Just printed out 50 copies of today’s weather forecast to carry around with me today because I’m just not in the mood for small talk.
boss: can we talk?
me: sure
boss: people are afraid of you because you’re obsessed with the devil
me: okay, first of all his name is lucifer
Why are there never any GOOD side effects? Just once I’d like to read a prescription bottle that says, “May cause extreme sexiness.”
Is it wrong to make change from the collection plate? Asking for a friend.
Him: You got Tik Tok?
Me: No, but I have some Altoids. Want some?
Him: …
Me: *rattles can in front of him*
My mom making me come say hi to somebody I “knew” as a baby
Impervious: being an admitted pervert
can’t a grown man in a phantom of the opera face mask just go grocery shopping like everybody else!? geeze.
Them: Writers are birthing bravery.
Me, a writer: Can I have an epidural please?
Constantly torn between “Let’s automate it, it will save time!” and “I’ve spent 3 days automating a 30 minutes task”
[First date] You didn’t google the menu before you came to the restaurant? This isn’t going to work.
ME: *puts my hair in a bun*
WAITER: gross
DOCTOR: If you don’t exercise, there’s really no point in dieting.
ME: I can’t wait to tell my wife the good news.
*Steals parking spot from guy backing in*
Him:*middle finger*
Me: [rolls down window] I SEE THAT YOU’RE NOT MARRIED. I ALSO AM NOT MARRIED
Have kids, they said
Music takes practice. Before they were Duran Duran they had to Duwalk Duwalk.

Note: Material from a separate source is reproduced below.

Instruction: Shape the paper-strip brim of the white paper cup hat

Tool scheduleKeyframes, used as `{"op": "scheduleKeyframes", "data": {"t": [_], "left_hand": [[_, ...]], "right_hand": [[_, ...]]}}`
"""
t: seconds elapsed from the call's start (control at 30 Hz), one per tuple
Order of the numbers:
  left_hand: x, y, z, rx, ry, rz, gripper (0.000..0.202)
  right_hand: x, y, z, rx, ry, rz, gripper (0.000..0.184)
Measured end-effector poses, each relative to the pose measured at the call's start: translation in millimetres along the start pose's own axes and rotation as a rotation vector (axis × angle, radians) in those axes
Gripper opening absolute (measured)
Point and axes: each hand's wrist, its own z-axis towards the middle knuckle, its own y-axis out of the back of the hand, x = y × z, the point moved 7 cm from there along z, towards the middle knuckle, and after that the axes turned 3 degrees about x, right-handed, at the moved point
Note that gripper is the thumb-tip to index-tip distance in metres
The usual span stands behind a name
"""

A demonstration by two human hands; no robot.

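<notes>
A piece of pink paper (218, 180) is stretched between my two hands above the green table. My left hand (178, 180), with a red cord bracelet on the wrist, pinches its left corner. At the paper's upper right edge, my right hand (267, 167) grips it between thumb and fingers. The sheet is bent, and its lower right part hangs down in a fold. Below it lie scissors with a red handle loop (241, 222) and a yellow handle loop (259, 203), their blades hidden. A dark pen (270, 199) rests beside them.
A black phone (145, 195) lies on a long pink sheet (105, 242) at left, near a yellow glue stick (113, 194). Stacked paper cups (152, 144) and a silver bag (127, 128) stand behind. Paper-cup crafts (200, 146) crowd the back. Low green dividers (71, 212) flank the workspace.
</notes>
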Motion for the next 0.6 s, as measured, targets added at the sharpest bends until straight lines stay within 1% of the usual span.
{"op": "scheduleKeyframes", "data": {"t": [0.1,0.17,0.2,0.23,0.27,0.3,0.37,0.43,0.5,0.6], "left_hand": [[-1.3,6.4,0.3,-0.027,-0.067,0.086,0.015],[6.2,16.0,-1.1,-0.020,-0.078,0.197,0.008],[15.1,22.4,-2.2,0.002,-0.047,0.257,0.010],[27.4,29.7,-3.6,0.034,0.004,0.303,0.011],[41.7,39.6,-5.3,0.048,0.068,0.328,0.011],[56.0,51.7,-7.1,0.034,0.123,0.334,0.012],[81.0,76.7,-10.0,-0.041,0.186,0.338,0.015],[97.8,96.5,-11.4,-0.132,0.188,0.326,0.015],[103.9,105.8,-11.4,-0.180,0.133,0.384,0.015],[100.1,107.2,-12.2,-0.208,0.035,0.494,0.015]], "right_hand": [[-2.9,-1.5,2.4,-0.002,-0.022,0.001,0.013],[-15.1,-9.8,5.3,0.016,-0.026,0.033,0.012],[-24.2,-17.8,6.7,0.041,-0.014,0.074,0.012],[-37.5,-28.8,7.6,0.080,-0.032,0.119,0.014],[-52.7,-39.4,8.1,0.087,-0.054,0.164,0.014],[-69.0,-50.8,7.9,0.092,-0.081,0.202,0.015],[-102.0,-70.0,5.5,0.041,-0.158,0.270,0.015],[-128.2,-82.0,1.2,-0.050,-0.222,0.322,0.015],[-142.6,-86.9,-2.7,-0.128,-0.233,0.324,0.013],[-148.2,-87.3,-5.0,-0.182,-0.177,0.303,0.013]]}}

You’ve won this round supervisor, but accidentally leave your Ok Cupid profile open one more time and you’ll be a transgender time traveler.
I’m having a shitty day, but then I remembered to shift my perspective, and I realized I’m also having a pretty crappy week.
The biggest lie I learned in school was that women reach their sexual peak at 40. All 40yo me wants is to scroll my phone and eat my bowl of mashed potatoes
Before a long trip I drink allot of alcohol the night before. Dehydration will work for me for once.
[camping]
“Dad I’m afraid a raccoon is gonna come in my tent and eat me”
-don’t be silly. It’ll probably be a bear. Sleep tight.